The economy stupid
Jason Azzopardi and Arnold Cassola: no matter how much I dislike or disagree with them, I will defend Azzopardi’s and Cassola’s right to raise the red flag

This is not the first time that I used the words of Bill Clinton’s media guru James Carville in this column. It reveals my age, considering it is a phrase from the early 1990s.
And somehow all successful politicians know that whenever the economy is great the people just love their government and excuse it for almost everything else. That has been the case with the Labour government. With all its faults and mortal sins, it has hobbled on and found the electorate on its side.
It has also been able to do this because the Opposition is too weak and lacks the vision to excite the electorate, most especially on the economy.
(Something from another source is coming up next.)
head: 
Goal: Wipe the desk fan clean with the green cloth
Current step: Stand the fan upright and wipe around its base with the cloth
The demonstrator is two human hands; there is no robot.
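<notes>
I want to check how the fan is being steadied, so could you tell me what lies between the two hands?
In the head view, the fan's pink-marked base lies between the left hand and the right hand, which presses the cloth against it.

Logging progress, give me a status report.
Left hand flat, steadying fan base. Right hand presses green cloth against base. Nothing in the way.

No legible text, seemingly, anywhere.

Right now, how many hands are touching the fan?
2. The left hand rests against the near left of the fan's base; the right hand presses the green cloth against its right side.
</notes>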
Bernard Grech knows this and the longer he takes to realise it, the longer his party is going to remain in opposition.
Yet, no matter how good the economy fares, we cannot, as the media, look the other way when the actions of government are conditioned by a thinking that is retrograde and undemocratic.
I have no special admiration for Jason Azzopardi or Arnold Cassola; the former I have consistently described for what he is, a hypocrite and a self-conceited narcissist, and Cassola, I do not dislike but find him at times petty and rather self-centred. I campaigned with him in Alternattiva and can never forget the frivolous and petty arguments he had with other Alternattiva activists. He too can be very superficial and trivial. And his decision to part with Alternattiva because of his personal stand on abortion may well be the undoing of Momentum sooner rather than later.
But, and a big but, no matter how much I dislike or disagree with them, I will defend Azzopardi’s and Cassola’s right to raise the red flag. In one case it is multiple requests for magisterial inquiries, and in the other case it is requests for some form of action from the Standards Commissioner.
They have not been all vexatious requests. Some have concerned issues journalists normally look into.
Within this context, the Prime Minister’s decision to narrow access to magisterial inquiries by Joe Citizen was wrong. It reveals the mindset of the Prime Minister.
That Azzopardi fires off Napalm hoping to get lucky is irresponsible, but the rules should not be changed to erase the fundamental principle that Joe Citizen can call for a magisterial inquiry.
The legislative steps to reform magisterial inquiries have now been taken and only time will tell if someone revisits this legislation in the years to come and revert it to what it was. My hunch is that no one will change anything. If the Opposition gets into government, it will find measures that diminish the heat on government a good thing not a bad thing.
The other faux pax is the comment by the Prime Minister when responding to the Standards Commissioner, a former chief justice. In his answer to a complaint filed by Cassola, the Prime Minister hinted at changing the law regulating complaints addressed to the commissioner. This was of course in response to the fact that Arnold Cassola was churning out complaints like ‘pastizzi.’
That Cassola was considered a nuisance by both the commissioner and the politicians was clear, but surely the solution is not a change in the law that governs complaints.
I believe that in all this, the people who are running the institutions should have more discretion or clarity when actions are vexatious.
I am no stranger to defamation cases, and it is not the first time that a magistrate with character has shot down a defamation case before the first hearing because of its vexatious nature. The same approach can be had with the Standards Commissioner. A legal action or a complaint must follow certain protocols and criteria, if they are not met in the first instance, then they should be discarded.
What I do not understand or find hard to understand is why Robert Abela is acting in this way when he does not need to.
He has a majority and is governing a small Island State where people are well off, relatively happy, not complaining and where the Opposition is like an ageing, parked Ferrari with no driver and no fuel. It is a country where the last protest by civil society group Repubblika was such a poor show of force that government ministers could hardly hide the smirk on their face. It is a country where Labour’s only real threat is Roberta Metsola, who is clearly not moving from Brussels to Malta. And more importantly where the economy is still booming.
Robert Abela needs to be surrounded by advisers who urge him to calm down, to take things in his stride, to play the game of the cool guy and not to say things that will bring the wrong publicity and attention.
Sure, the media will continue pointing out to him the sins of his government because that is what the media does. But the advice he should be given is not to hit out at the media but to reach out and engage.
Abela should dish out fewer categoric statements, more positive statements and be more sensitive to what he says and how he says it.
Whether we like it or not, as long as the economy moves, grows and jumps, the government is not in grave danger. It is the economy, stupid!